## What to do
Copy, word for word, the lines of the entries below between the one with "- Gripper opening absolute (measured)" and the one with "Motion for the", inclusive, and leave out everything else.

Dataset records: Begin

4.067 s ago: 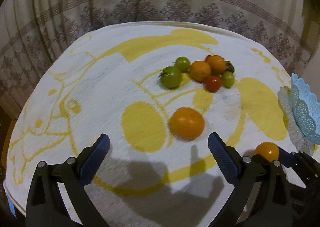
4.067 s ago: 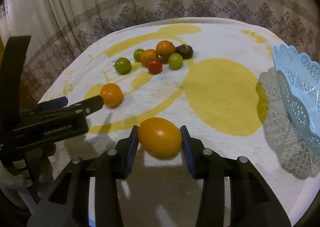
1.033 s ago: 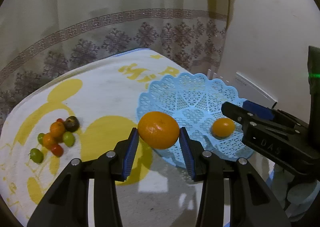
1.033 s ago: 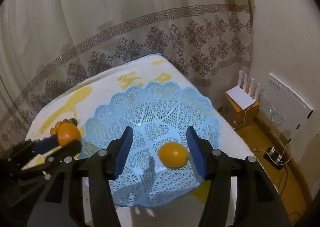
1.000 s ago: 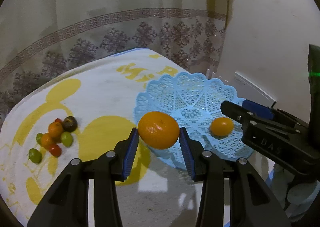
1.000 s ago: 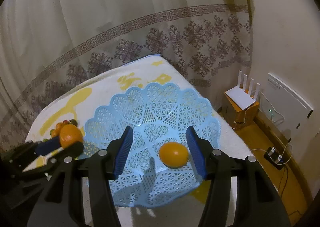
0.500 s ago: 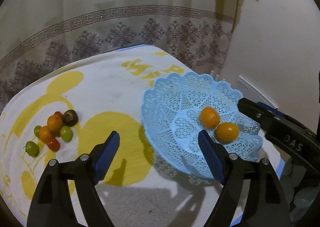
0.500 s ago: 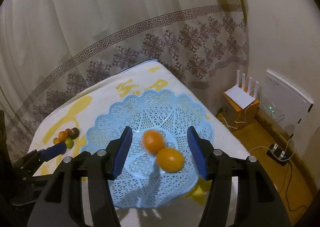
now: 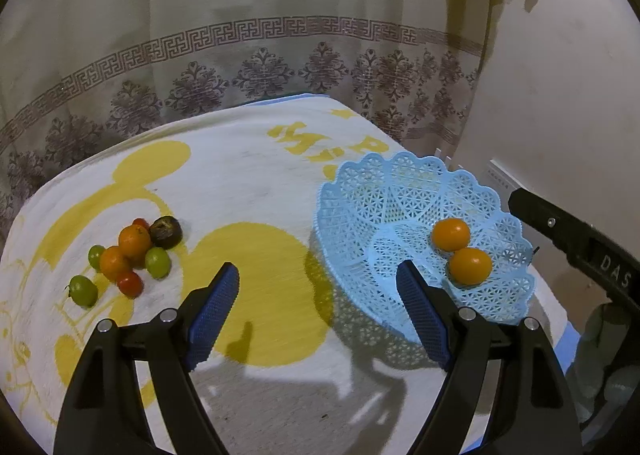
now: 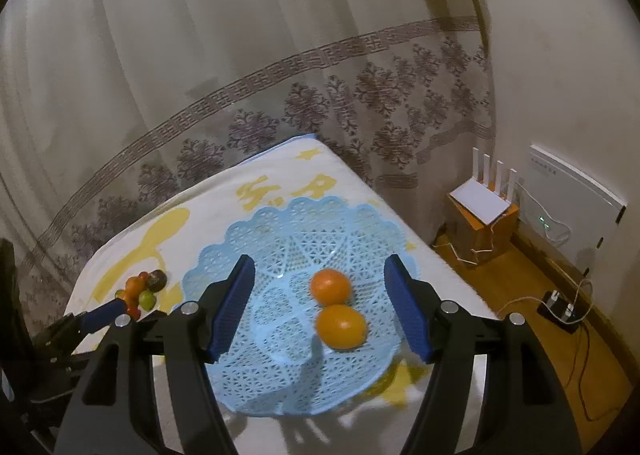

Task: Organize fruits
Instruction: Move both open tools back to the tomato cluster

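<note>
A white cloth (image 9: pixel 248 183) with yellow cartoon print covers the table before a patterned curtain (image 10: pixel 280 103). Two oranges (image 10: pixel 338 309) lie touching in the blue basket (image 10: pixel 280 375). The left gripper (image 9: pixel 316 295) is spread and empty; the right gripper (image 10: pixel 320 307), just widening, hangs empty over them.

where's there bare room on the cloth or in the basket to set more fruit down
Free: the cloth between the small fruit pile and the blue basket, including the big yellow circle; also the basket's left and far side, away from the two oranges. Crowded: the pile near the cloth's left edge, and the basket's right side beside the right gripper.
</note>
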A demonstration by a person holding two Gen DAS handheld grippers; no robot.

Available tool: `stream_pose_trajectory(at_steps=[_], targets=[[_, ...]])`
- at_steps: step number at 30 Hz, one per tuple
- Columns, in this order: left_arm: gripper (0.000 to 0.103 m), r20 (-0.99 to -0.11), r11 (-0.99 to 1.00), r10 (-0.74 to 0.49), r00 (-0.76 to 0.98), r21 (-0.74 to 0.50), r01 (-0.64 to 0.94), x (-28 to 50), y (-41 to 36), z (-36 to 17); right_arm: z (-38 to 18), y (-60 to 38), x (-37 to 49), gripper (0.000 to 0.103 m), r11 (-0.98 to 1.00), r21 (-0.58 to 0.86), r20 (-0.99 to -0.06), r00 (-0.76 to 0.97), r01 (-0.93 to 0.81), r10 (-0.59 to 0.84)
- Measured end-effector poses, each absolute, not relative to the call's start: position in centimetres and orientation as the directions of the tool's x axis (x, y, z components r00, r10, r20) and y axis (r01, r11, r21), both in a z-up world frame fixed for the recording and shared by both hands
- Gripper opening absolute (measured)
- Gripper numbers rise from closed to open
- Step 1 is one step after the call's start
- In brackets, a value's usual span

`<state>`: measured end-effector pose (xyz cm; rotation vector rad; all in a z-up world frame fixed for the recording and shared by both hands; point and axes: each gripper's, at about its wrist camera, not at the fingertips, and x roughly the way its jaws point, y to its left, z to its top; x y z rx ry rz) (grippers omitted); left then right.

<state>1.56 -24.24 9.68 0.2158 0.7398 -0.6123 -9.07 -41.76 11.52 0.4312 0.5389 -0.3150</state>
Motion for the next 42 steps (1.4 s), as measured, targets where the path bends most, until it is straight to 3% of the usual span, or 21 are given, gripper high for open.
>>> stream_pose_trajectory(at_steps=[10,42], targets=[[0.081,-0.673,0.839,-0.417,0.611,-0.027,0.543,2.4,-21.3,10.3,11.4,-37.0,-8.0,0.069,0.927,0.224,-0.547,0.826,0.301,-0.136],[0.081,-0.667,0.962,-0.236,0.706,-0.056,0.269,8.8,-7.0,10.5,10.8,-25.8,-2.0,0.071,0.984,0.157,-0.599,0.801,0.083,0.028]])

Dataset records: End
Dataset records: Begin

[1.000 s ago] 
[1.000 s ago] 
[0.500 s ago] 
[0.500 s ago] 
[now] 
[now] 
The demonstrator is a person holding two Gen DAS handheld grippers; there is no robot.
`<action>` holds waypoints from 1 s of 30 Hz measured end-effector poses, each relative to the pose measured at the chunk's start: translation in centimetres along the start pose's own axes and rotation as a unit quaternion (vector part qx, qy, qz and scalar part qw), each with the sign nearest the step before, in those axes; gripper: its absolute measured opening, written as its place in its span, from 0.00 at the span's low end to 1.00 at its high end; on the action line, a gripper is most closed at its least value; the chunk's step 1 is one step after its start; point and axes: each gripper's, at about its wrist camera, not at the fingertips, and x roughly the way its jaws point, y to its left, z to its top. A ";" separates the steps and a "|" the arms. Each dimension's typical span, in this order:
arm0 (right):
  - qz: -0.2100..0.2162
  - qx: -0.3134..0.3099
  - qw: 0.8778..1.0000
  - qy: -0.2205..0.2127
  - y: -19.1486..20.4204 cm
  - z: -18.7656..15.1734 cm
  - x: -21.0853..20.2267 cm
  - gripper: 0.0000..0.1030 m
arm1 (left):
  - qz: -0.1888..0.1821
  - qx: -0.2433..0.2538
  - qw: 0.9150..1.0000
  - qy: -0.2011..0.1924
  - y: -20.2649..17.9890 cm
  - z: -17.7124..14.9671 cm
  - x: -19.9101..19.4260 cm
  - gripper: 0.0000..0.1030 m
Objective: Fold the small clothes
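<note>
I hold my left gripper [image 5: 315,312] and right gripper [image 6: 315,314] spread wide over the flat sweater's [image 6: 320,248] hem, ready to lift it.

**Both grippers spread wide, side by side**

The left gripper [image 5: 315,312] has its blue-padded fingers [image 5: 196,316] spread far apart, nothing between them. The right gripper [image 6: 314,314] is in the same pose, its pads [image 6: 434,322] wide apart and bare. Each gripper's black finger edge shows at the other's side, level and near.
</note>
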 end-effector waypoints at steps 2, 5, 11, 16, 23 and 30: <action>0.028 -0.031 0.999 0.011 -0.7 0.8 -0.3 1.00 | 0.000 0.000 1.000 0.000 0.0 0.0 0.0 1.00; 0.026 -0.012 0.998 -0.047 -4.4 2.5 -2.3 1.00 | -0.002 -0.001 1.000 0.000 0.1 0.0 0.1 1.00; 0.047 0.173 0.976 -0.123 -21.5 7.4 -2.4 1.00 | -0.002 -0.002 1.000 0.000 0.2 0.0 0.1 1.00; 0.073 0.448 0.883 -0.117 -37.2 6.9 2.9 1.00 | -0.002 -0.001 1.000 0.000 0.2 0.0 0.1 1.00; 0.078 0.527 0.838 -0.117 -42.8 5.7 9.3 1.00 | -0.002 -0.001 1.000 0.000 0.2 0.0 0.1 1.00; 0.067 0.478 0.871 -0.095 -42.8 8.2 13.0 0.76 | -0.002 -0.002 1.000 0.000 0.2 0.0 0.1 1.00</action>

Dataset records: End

## Exercise solution
- Gripper opening absolute (measured)
- Gripper numbers rise from closed to open
- Step 1 is one step after the call's start
- In brackets, a value's usual span

`<state>`: measured end-effector pose (xyz cm; rotation vector rad; all in a z-up world frame fixed for the recording and shared by both hands; point and axes: each gripper's, at about its wrist camera, not at the fingertips, and x roughly the way its jaws point, y to its left, z to its top; x y z rx ry rz) (grippers omitted); left then right.

<state>1.56 -24.24 9.68 0.2158 0.7398 -0.6123 -9.07 -41.76 11.52 0.4312 0.5389 -0.3150</state>
Motion for the next 42 steps (1.4 s), as measured, targets where the path bends most, until it is straight to 3% of the usual span, or 21 are given, gripper high for open.

This output has come to an end.